Cruz y ficción
De las paredes no emanaban más los gritos.
En cada arista se escondían los rigores
de la carne ahora maldita.
¿Cuánto espacio has encontrado entre los
meandros de esta ráfaga de madera?
Divinidad
La llaga surge desde el fondo
como un fósforo extinto.
Y el ojo profundo, vasto, inmarcesible
solo posee un trazo, un contorno no cerrado
que resbala fuera de sí: un pobre charco
que se deshoja.
Tu torcedura ha sido trabajada por el aire y el frío.
Nosotros pretendimos también ser artistas de tus dimensiones.
Con ahínco ignorado pulimos tus costillas
y tus carnes,
tus falanges y tus uñas.
Lástima que el resultado haya sido humano.
Jueves Santo
La calle desierta me desasosiega.
Hoy es jueves y todos han partido.
Gracias a Dios; momento de calma.
Ahora terminará la batalla con este verso.
Anhédomia
Clavaron los ojos sobre la piel del muchacho.
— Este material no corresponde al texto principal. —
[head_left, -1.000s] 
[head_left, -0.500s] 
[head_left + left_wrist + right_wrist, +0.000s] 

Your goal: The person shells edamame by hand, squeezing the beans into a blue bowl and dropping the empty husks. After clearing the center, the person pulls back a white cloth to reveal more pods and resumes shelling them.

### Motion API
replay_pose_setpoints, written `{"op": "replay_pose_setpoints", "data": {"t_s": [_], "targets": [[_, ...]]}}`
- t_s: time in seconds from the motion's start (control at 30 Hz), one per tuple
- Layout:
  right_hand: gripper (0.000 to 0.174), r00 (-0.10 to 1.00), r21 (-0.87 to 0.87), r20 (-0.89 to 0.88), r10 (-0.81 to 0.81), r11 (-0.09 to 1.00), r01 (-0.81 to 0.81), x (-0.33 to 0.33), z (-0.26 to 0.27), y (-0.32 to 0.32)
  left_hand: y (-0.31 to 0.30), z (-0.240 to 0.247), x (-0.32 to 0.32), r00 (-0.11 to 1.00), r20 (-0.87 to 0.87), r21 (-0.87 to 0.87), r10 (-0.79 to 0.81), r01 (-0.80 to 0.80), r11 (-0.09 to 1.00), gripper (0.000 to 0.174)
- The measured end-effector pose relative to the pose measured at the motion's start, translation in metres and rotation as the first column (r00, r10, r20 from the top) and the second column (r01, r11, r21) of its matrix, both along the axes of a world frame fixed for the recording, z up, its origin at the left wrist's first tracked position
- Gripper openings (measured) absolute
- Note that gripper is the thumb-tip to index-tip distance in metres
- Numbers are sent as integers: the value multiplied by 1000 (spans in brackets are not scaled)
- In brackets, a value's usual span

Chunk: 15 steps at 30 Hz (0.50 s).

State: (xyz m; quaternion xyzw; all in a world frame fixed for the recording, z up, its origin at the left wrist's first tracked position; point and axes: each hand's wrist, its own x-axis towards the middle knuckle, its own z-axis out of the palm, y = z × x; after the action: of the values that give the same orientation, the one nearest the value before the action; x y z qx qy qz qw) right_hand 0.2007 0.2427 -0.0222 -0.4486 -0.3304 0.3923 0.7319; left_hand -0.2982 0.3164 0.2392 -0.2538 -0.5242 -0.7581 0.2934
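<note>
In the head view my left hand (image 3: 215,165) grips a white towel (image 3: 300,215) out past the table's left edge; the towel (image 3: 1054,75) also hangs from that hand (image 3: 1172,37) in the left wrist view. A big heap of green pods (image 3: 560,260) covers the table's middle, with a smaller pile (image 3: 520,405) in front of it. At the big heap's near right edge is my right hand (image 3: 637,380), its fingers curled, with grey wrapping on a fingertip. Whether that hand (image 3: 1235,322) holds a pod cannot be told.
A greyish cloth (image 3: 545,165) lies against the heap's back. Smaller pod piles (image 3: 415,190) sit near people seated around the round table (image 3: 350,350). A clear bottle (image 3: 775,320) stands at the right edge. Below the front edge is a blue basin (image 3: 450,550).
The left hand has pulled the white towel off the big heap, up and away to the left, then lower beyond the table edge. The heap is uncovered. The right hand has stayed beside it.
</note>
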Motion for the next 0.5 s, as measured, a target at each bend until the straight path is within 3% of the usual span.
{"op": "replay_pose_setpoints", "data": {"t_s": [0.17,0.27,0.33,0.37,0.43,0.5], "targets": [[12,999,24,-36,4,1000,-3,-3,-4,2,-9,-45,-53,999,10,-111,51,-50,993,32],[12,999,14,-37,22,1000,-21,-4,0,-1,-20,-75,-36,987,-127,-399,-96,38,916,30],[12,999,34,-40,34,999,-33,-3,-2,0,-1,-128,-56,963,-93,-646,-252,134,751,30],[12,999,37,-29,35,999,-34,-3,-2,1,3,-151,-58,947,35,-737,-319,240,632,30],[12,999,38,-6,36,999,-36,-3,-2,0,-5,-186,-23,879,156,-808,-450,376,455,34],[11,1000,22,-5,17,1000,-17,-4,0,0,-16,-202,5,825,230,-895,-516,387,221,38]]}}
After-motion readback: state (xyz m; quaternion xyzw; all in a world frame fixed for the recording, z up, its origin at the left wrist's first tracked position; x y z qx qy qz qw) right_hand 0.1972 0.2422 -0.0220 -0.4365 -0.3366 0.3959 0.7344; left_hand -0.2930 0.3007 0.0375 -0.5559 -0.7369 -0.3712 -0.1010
Con ímpetu comenzó el trabajo,
la fijación del prójimo,
la clara y absurda elaboración del centeno.
Ábrete paso:
El número es infinito; la ecuación, imposible.
Ahora siente los cuerpos sutiles y maltrechos
que en cada arista descansaron sin sombra.
"El hijo nació en los abismos del llanto".